How to apologize when disclosing adverse events to patients
Of interest to physicians dealing directly with patients
If patients experience harm, whether from the progression of their medical condition or from events related to their health care delivery, they need to know. When things have gone differently than expected, most patients want information. If mistakes were made, they also want an apology, and assurance that steps are being taken to prevent similar harm to others.
While giving news of an unanticipated adverse outcome may be difficult, disclosure of harm related to health care delivery is even more so. Whatever the reason for the harm, honest communication is important. Physicians are encouraged to recognize the ethical and professional responsibility to engage in factual, compassionate and ongoing dialogue with a patient who may have been harmed by the care received.

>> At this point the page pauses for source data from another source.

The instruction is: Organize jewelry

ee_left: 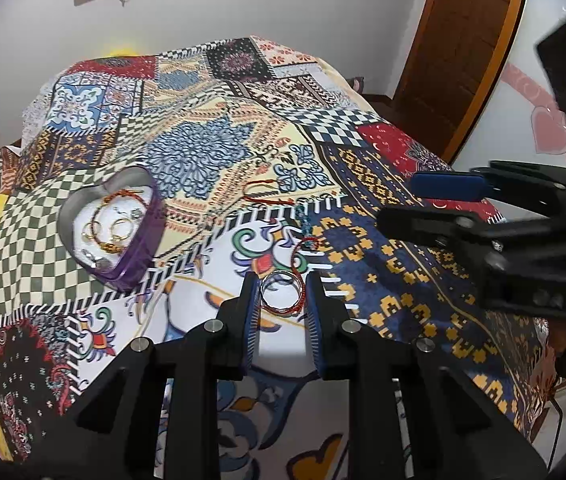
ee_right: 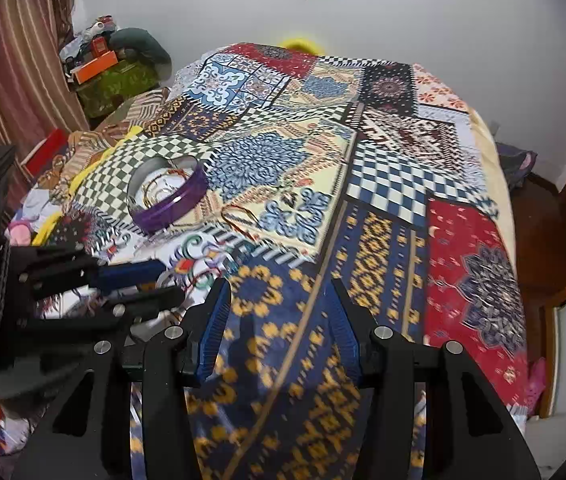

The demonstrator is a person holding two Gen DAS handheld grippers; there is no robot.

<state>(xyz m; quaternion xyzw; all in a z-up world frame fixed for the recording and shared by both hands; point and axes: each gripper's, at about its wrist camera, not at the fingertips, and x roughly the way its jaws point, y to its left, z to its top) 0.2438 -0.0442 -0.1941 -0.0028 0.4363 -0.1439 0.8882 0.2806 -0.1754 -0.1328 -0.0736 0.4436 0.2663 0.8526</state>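
Observation:
My left gripper (ee_left: 283, 282) has its blue pads against the two sides of a small stack of thin bangles (ee_left: 282, 294), silver and red, lying on the patchwork bedspread (ee_left: 211, 148). A purple heart-shaped box (ee_left: 143, 252) with gold and beaded pieces inside sits to the left of it. A red thread bracelet (ee_left: 267, 194), a teal beaded piece (ee_left: 302, 220) and a red string loop (ee_left: 308, 243) lie loose beyond the bangles. My right gripper (ee_right: 280, 286) hovers open over blue-and-gold fabric, nothing between its fingers. In the right wrist view the left gripper (ee_right: 169, 286) and the box (ee_right: 179, 204) are at left.
The bedspread (ee_right: 383, 184) covers a bed that reaches the white wall. A wooden door (ee_left: 455, 60) stands at the right. Striped curtains (ee_right: 15, 60), boxes and a pile of clothes (ee_right: 119, 68) crowd the bed's far left side. The right gripper (ee_left: 407, 204) hangs close to the right of the bangles.

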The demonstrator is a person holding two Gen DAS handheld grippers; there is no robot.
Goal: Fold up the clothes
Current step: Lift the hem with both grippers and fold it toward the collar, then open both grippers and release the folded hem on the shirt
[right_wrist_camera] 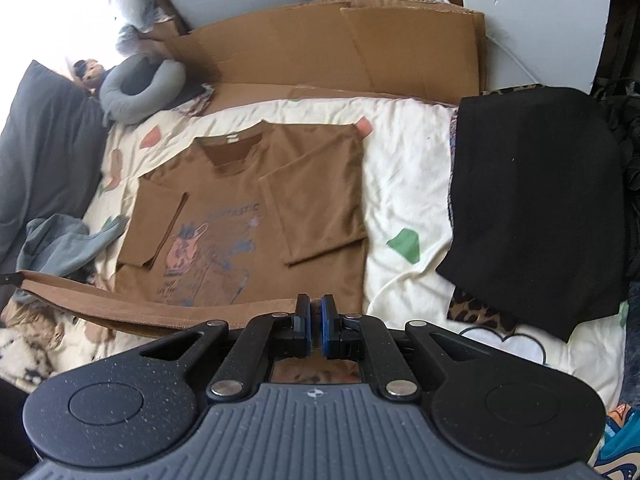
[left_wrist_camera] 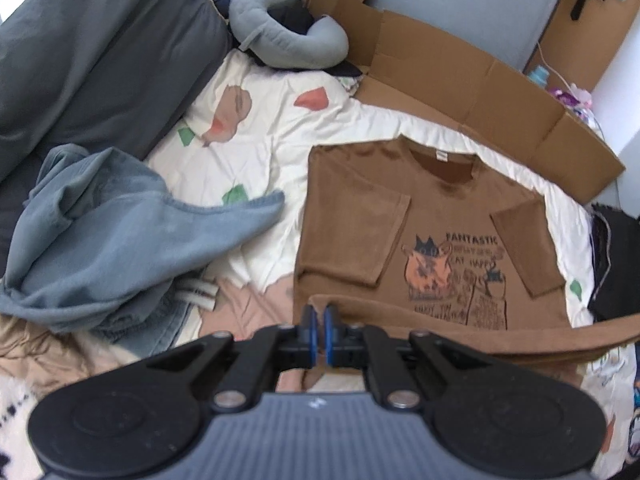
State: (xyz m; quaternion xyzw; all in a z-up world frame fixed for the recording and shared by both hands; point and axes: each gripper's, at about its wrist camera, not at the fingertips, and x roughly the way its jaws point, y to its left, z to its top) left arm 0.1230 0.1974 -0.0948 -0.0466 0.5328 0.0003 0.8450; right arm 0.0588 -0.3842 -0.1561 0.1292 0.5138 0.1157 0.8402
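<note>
T-shirt, brown with a cartoon print, lies face up on the cream bedspread in my left wrist view, both sleeves already turned in over the chest. My left gripper has its blue pads pinched together on the near-left corner of the hem, which is lifted off the bed in a taut band running to my right. A blue garment sits heaped to the left, apart from the shirt.

From my right wrist view, the right gripper is likewise clamped on the hem's other end, and the raised edge stretches away to the left. A black garment lies on the right, well clear.

I judge this to be the bottom-to-top fold. Next I must carry both corners forward together, level and taut, lay the hem by the collar, then let go.
</note>
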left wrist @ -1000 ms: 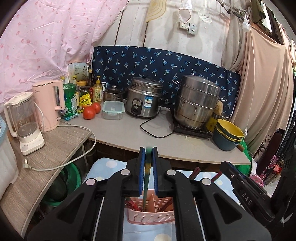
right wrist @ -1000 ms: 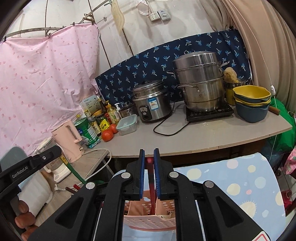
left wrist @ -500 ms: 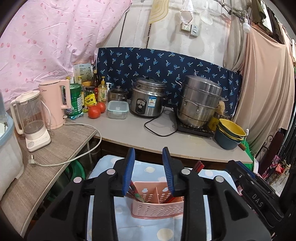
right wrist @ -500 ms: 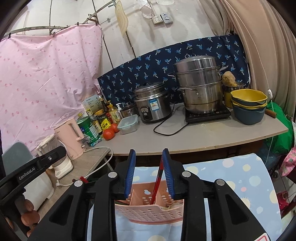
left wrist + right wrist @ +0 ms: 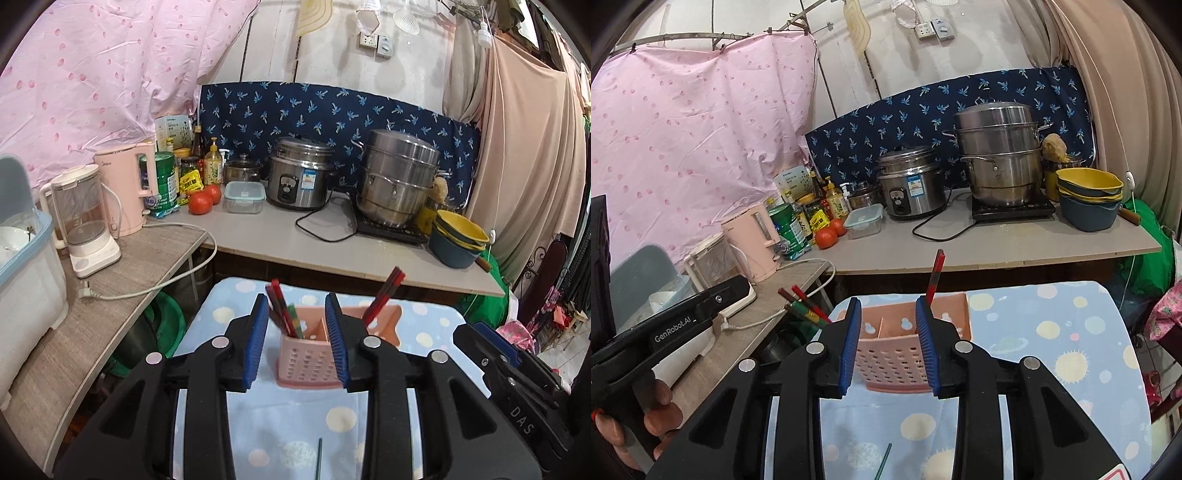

The question of whether physicians should say "I'm sorry" or some other expression of sympathy to patients often arises in discussions about the disclosure of adverse events. While an expression of regret and sympathy is always appropriate, when communicating the occurrence of an adverse event to a patient, physicians need to consider whether an apology is indicated, when to apologize and the extent of the apology.
Adverse events ≠ medical error
Some health professionals, administrators, members of the public and the media use the term "medical error" to describe an adverse event. However, the terms "adverse event" and "medical error" are not synonymous. "Error" carries with it a sense of blame or fault that may be inappropriate, especially before all the circumstances and facts about a case are known.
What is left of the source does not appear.